» **Goal of the exercise**
Word for word, transcribe every line from the one holding "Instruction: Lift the" through the end of the records, but not the pictures.

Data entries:
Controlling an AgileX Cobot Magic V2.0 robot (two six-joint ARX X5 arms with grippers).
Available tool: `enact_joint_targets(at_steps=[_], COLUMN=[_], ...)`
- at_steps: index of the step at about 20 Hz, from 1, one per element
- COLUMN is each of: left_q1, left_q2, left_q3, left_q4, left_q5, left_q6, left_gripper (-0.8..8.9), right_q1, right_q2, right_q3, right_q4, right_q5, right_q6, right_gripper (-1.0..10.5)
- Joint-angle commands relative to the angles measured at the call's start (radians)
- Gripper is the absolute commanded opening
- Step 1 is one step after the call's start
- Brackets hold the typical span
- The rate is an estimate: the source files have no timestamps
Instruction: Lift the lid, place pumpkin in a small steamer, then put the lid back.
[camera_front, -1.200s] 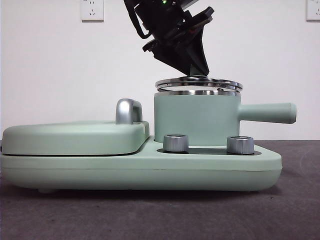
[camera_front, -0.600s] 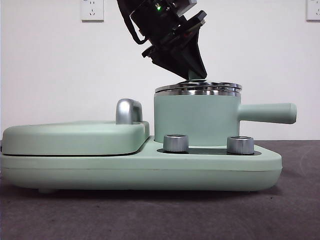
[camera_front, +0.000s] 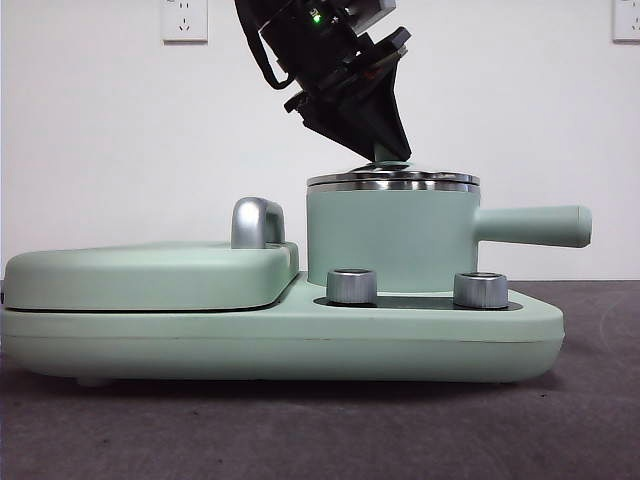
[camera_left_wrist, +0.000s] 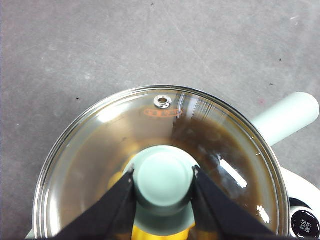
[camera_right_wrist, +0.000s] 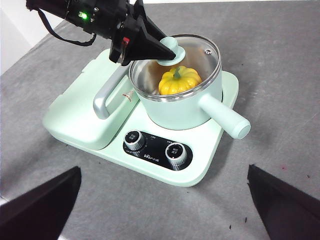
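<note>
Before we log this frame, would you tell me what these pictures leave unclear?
- Front view: the pumpkin is hidden by the steamer wall.
- Left wrist view: the lid is cut off by the bottom edge; the pumpkin shows only as yellow patches behind the knob and left tool.
- Right wrist view: dial markings too small to read.

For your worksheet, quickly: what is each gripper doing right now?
Left gripper: shut on the lid by its knob, atop the small steamer.
Right gripper: open, holding nothing, away from the steamer.
</note>
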Motion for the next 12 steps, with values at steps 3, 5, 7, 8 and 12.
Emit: enact_joint_targets(at_steps=[3, 5, 7, 8, 12], left_q1=[-0.010, -0.010, -0.010, -0.008, -0.006], left_q2=[0.013, -0.022, -0.081, -0.121, -0.292], left_q3=[0.034, 0.052, 0.074, 0.078, 0.071], left_q4=[0.000, -0.004, -0.070, -0.133, -0.415], left_q5=[-0.010, -0.010, -0.010, -0.010, 0.066], left_q6=[-0.064, -0.074, -0.100, -0.115, -0.191], left_gripper=[4.57, 5.46, 5.45, 5.45, 5.31], right_q1=[0.009, 0.009, 0.009, 0.009, 0.009], right_q2=[0.004, 0.004, 0.004, 0.004, 0.005], right_q3=[0.010, 0.010, 0.010, 0.010, 0.010], right_q4=[0.010, 0.010, 0.010, 0.010, 0.010], right_q5=[0.003, 0.003, 0.003, 0.000, -0.008], right_q6=[0.010, 0.010, 0.010, 0.010, 0.004], right_gripper=[6.0, 6.0, 6.0, 6.0, 6.0])
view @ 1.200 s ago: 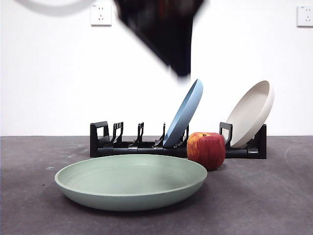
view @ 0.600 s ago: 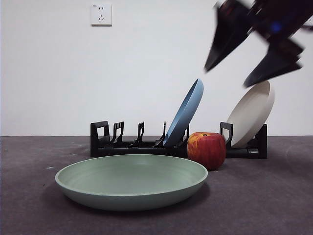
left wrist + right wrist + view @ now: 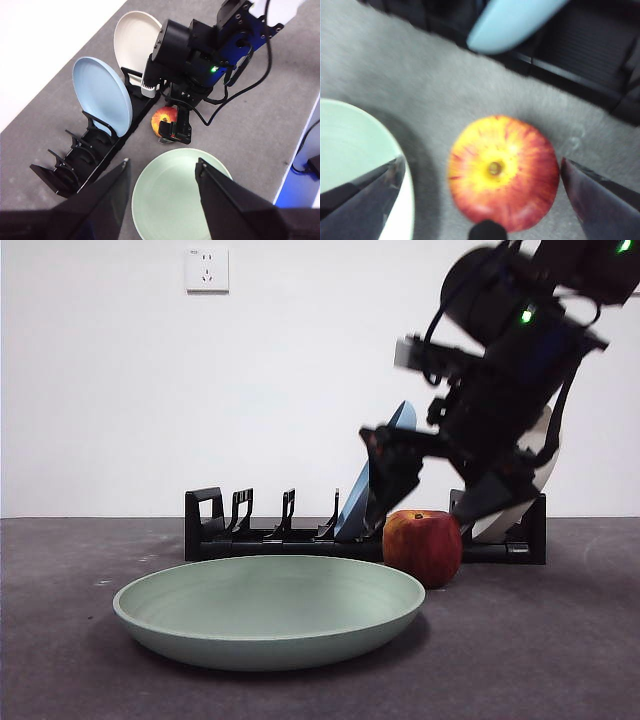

» **Result of this task**
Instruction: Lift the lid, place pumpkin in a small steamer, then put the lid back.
[camera_front, -1.200s] 
[camera_front, -0.600s] 
[camera_front, +0.000s] 
[camera_left_wrist, +0.000s] 
[camera_right_wrist, +0.000s] 
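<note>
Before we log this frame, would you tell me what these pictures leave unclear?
- Front view: the pumpkin is hidden by the steamer wall.
- Left wrist view: the lid is cut off by the bottom edge; the pumpkin shows only as yellow patches behind the knob and left tool.
- Right wrist view: dial markings too small to read.

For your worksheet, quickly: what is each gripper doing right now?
Left gripper: shut on the lid by its knob, atop the small steamer.
Right gripper: open, holding nothing, away from the steamer.
</note>
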Motion for the next 12 steps, with values at steps 3, 5, 7, 8 and 12.
Emit: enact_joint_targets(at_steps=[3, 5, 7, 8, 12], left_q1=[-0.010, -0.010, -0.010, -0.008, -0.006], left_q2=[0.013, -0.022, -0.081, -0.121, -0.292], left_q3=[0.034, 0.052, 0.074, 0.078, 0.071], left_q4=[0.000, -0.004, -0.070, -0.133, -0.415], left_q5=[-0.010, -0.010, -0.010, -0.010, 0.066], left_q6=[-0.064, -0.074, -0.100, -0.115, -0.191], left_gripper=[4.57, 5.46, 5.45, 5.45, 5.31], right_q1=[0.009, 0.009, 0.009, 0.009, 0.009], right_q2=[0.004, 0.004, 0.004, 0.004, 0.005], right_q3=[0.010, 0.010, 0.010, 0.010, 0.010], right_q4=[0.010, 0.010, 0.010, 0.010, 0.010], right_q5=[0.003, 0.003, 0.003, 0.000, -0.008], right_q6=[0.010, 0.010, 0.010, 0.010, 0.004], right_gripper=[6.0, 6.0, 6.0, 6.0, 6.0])
view @ 1.200 s ago: 
view @ 0.600 s ago: 
left wrist + right wrist + view @ now: 

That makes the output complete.